“You May Kill Us, but You Can Never Hurt Us:” The Witness of Modern Martyrs

When Pastor Al Meredith entered the pulpit of Wedgwood Baptist Church September 19, he addressed the question nearly everyone was asking: “Where is God in all this?” And the “all this” was almost too horrible to remember.

Just four days before, the church’s sanctuary had been a place of horror and carnage as Larry Gene Ashbrook opened fire on a youth evangelism rally, killing seven participants and wounding others. He then calmly sat down in a pew and shot himself to death. In an instant, a place of worship had been reduced to a crime scene.

Once again, young people lay dead and wounded from an act of inexplicable violence. But this time the scene wasn’t a high school, but a church building. What the youth first thought was a dramatic skit turned out to be a matter of life and death. Larry Ashbrook entered the sanctuary, shouted anti-Christian curses at the young people, and then shot with cold-blooded accuracy.

The youth had met that morning around school flagpoles as a part of the national “See You at the Pole” prayer and evangelism movement. Little did they know that their witness would soon reach around the world.

How could God have let this happen? How do we explain this evil? A tragedy like this sets loose a torrent of theological questions. The response to these questions is a true test of any theology—and any Christian.

Far too many Christians—theologians and preachers included—crack or cave in the face of the question of evil. The temptation is to compromise either the power or the character of God, presenting God as powerless to prevent the evil, or unwilling to protect His own.

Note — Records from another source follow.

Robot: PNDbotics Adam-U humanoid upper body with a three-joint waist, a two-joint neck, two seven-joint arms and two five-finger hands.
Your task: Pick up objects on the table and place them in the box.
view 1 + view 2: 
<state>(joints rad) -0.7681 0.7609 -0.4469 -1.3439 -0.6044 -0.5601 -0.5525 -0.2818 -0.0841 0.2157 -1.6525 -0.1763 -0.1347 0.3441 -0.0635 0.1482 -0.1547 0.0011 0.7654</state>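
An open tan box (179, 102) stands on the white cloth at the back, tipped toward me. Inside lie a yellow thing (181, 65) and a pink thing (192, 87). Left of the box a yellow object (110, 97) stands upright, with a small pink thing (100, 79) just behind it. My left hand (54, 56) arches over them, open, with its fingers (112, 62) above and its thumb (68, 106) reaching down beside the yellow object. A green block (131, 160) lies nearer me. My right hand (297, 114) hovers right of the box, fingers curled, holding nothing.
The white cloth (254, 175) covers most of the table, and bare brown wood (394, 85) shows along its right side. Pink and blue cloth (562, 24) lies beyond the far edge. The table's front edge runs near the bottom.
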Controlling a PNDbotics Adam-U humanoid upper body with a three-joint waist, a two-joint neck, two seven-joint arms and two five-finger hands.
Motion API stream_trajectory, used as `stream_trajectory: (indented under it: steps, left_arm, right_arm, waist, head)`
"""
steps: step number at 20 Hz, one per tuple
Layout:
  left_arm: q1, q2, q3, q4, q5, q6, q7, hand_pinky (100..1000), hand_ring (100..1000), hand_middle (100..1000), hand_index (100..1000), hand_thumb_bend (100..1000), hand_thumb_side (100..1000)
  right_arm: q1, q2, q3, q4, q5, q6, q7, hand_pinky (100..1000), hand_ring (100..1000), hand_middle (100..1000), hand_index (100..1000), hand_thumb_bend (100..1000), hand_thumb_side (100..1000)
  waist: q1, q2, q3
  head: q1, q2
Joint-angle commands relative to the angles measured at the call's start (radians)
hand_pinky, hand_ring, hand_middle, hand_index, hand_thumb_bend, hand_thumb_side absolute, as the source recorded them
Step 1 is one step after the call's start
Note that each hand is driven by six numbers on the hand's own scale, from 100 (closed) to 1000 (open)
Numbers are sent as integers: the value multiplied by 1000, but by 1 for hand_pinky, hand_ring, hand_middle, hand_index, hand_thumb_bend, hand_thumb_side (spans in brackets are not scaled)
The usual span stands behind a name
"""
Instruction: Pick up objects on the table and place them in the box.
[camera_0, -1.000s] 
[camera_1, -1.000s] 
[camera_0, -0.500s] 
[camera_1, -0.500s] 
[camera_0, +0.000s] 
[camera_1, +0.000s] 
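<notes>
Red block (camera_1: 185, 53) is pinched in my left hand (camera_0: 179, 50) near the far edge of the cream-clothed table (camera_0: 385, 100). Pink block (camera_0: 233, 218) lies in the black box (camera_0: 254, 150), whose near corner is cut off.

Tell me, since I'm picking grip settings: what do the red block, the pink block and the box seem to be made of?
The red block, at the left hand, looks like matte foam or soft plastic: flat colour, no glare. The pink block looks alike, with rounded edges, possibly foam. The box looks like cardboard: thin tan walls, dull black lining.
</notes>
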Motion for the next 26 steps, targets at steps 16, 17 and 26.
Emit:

Pastor Meredith refused either option, and he also refused the cowardly response that surrenders the question to meaningless “mystery.”

Preaching from Romans 8:28, Pastor Meredith told his people that God is in control, and he assured them of God’s love. He emphasized the active sense in which the Apostle Paul affirms that “God causes all things to work together for good to those who love God, to those who are called according to His purpose.”

The pastor refused to hide behind the limited God of modern theology. “God is sovereign over every molecule in the universe,” Pastor Meredith declared. Without depreciating his congregation’s grief, he explained that he had “lived long enough to see what I thought was bad work for good. This tragedy that the devil wanted to use to stop the people of the Lord has ended up strengthening us.”

The tragedy also took the witness of those young people across the globe. Within hours the media had turned full attention upon the Ft. Worth, Texas church and its grief. Young people and their adult leaders were honest about their shock and sorrow, but through the tears they shared the gospel with a watching world.

The bold witness of these young people is shocking to a culture accustomed to timid Christianity and churches in retreat. As the century closes, the martyrdom of young persons such as Cassie Bernal (killed at Columbine High School), and now the Wedgwood seven, may awaken American Christians from their complacent slumber.

The age of Christian martyrs is not over. More than 100 million persons have been killed for their Christian faith in this century alone. The early church quickly came to know the pain of the sword and the teeth of the lions. “We conquer in dying,” explained one early church leader. Another would write that the church is “watered by the blood of the martyrs.”

Where is God in the midst of this? He is causing all things to work for good to those who love God, and are called according to His eternal purposes. Even in this great evil, God was glorifying himself in the multiplied witness of these young people. They were safe in the eternal purpose of God. As the Wedgwood Baptist Church web site declared: “We have not ‘lost’ our loved ones. We know exactly where they are.”

An entire generation of American evangelicals was profoundly shaped by the 1956 murder of Jim Eliot and four other young missionaries. Will this generation of evangelical youth be inspired by these latest martyrs? Will they take up unapologetic witness and cultural confrontation? What about their parents?

We cannot expect a compromised church preaching a diluted gospel to produce this kind of conviction. Such faith is found only among those who know the transforming power of Jesus Christ and have received pardon from sin and the gift of everlasting life.

Only those who claim the assurance of Romans 8:28 can look death in the face and say, with a famous martyr of the early church, “You may kill us, but you can never hurt us.”